Possible Duplicate:
PHP HTML DomDocument getElementById problems
I'm trying to extract info from Google searches in PHP and find that I can read the search urls without problem, but getting anything out of them is a whole different issue. After reading numerous posts, and applicable PHP docs, I came up with the following
// get large panoramas of montana
$url = 'http://www.google.com/search?q=montana+panorama&tbm=isch&biw=1408&bih=409';
$html = file_get_contents($url);
// was getting tons of "entity parse" errors, so added
$html = htmlentities($html, ENT_COMPAT, 'UTF-8', true); // tried false as well
$doc = new DOMDocument();
//$doc->strictErrorChecking = false; // tried both true and false here, same result
$result = $doc->loadHTML($html);
//echo $doc->saveHTML(); this shows that the tags I'm looking for are in fact in $doc
if ($result === true)
{
var_dump($result); // prints 'true'
$tags = $doc->getElementById('center_col');
$tags = $doc->getElementsByTagName('td');
var_dump($tags); // previous 2 lines both print NULL
}
I've verified that the ids and tags I'm looking for are in the html by error_log($html) and in the parsed doc with $doc->SaveHTNL(). Anyone see what I'm doing wrong?
Edit:
Thanks all for the help, but I've hit a wall with DOMDocument. Nothing in any of the docs, or other threads, works with Google image queries. Here's what I tried:
I looked at the @Jon link tried all the suggestions there, looked at the getElementByID docs and read all the comments there as well. Still getting empty result sets. Better than NULL, but not much.
I tried the xpath trick:
$xpath = new DOMXPath($doc);
$ccol = $xpath->query("//*[@id='center_col']");
Same result, an empty set.
I did a error_log($html) directly after the file read and the document has a doctype "" so it's not that.

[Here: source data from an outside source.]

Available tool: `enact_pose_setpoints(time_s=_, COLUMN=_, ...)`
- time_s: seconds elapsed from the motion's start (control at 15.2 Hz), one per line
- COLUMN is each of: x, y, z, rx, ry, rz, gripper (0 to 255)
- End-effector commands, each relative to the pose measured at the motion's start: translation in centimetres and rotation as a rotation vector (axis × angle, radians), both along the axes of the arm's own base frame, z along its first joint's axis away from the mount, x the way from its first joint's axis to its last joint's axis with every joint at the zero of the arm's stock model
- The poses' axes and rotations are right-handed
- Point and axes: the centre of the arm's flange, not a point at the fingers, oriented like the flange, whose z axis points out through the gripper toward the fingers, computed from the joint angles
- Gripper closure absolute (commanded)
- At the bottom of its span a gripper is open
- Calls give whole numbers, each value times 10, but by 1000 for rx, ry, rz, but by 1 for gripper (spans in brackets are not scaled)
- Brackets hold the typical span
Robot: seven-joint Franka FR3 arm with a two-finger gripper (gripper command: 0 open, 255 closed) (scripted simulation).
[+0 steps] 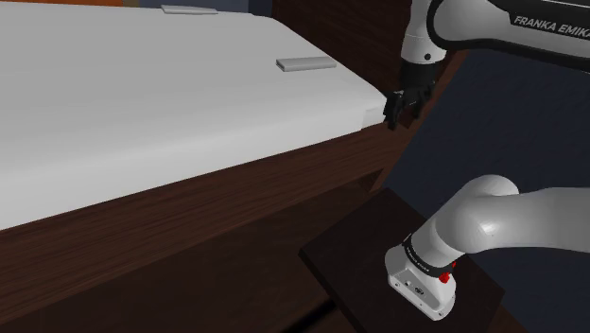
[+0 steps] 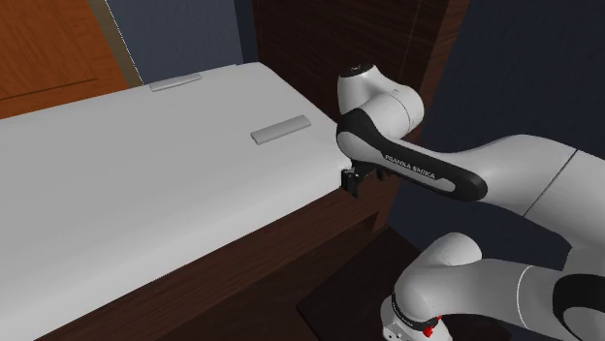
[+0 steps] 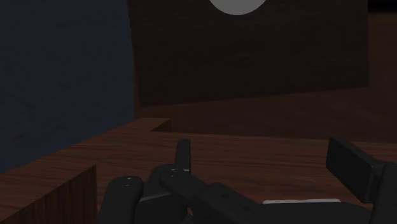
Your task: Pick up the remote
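The remote (image 1: 305, 64) (image 2: 280, 129) is a flat grey bar lying on the white mattress (image 1: 142, 104) (image 2: 126, 184), close to the mattress's near corner. My black gripper (image 1: 397, 109) (image 2: 354, 179) hangs just off that corner, beside the dark wooden bed frame (image 1: 236, 203), a little lower than the remote and apart from it. In the wrist view the gripper (image 3: 264, 151) is open, its fingers (image 3: 183, 156) standing wide apart over brown wood with nothing between them.
A second flat grey bar (image 1: 189, 10) (image 2: 175, 82) lies at the mattress's far edge. A tall dark wooden panel (image 2: 339, 39) rises behind the bed's corner. My stand (image 1: 397, 274) is a dark box below the arm. An orange-brown door (image 2: 48, 48) shows behind.
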Motion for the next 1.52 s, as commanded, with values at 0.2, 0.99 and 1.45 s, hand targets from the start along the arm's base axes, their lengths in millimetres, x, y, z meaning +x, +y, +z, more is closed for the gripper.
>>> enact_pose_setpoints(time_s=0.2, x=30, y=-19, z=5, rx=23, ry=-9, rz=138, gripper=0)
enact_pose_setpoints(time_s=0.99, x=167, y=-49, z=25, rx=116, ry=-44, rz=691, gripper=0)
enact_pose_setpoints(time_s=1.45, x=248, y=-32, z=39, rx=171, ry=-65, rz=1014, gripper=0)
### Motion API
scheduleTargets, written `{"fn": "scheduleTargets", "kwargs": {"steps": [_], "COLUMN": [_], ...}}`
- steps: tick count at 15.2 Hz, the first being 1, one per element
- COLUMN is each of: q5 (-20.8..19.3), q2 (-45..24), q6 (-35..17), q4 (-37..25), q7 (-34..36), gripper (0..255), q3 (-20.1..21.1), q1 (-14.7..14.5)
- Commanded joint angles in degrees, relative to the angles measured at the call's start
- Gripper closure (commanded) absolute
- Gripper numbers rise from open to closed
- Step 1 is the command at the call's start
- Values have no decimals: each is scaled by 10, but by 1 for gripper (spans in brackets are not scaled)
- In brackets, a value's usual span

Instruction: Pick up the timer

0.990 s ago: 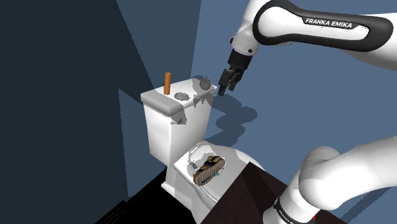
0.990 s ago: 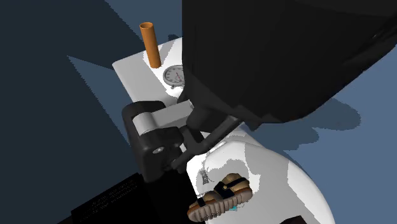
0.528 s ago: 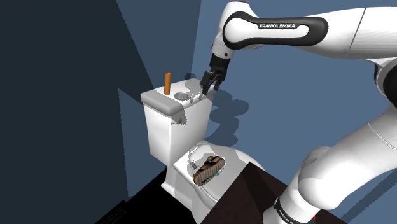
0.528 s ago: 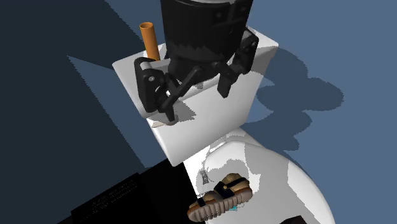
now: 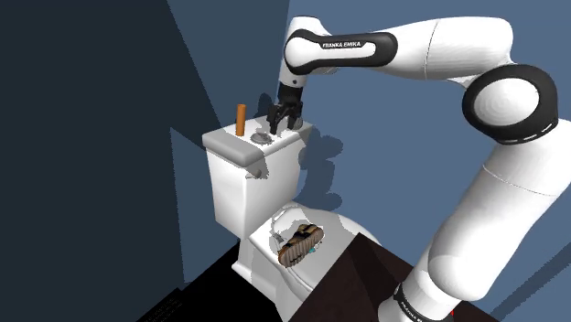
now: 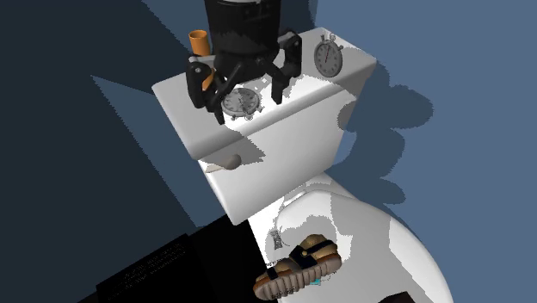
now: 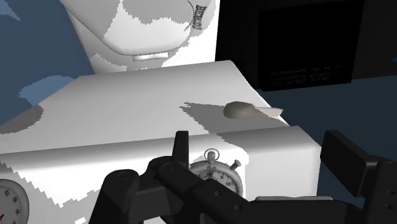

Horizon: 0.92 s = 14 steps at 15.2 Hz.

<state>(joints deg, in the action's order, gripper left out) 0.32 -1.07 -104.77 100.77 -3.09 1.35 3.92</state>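
The black jaws are held spread over the round grey timer on the white cistern lid — placed to straddle it before closing.

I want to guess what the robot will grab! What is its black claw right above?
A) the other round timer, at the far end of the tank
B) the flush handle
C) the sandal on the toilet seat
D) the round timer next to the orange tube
D: the open gripper hangs just above the timer lying beside the orange tube on the tank lid.
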Motion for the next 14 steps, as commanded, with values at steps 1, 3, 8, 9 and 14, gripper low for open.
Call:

I also see there that user "carl2088" says "From my experience, getElementById seem to work fine without any setups if you have loaded a HTML document". Not in the case of Google image queries, it would appear.
In desperation, I tried
echo count(explode('center_col', $html))
to see if for some strange reason it disappears after the initial error_log($html). It's definitely there, the string is split into 4 chunks.
I checked my version of PHP (5.3.15) complied Aug. 25 2012, so it's not a version too old to support getElementByID.
Before yesterday, I had been using an extremely ugly series of "explodes" to get the info, and while it's horrid code, it took 45 minutes to write and it works.
I'd really like to ditch my "explode" hack, but 5 hours to achieve nothing vs 45 minutes to get something that works, makes it really difficult to do things the right way.
If anyone else with experience using DOMDocument has some additional tricks I could try, it would be much appreciated.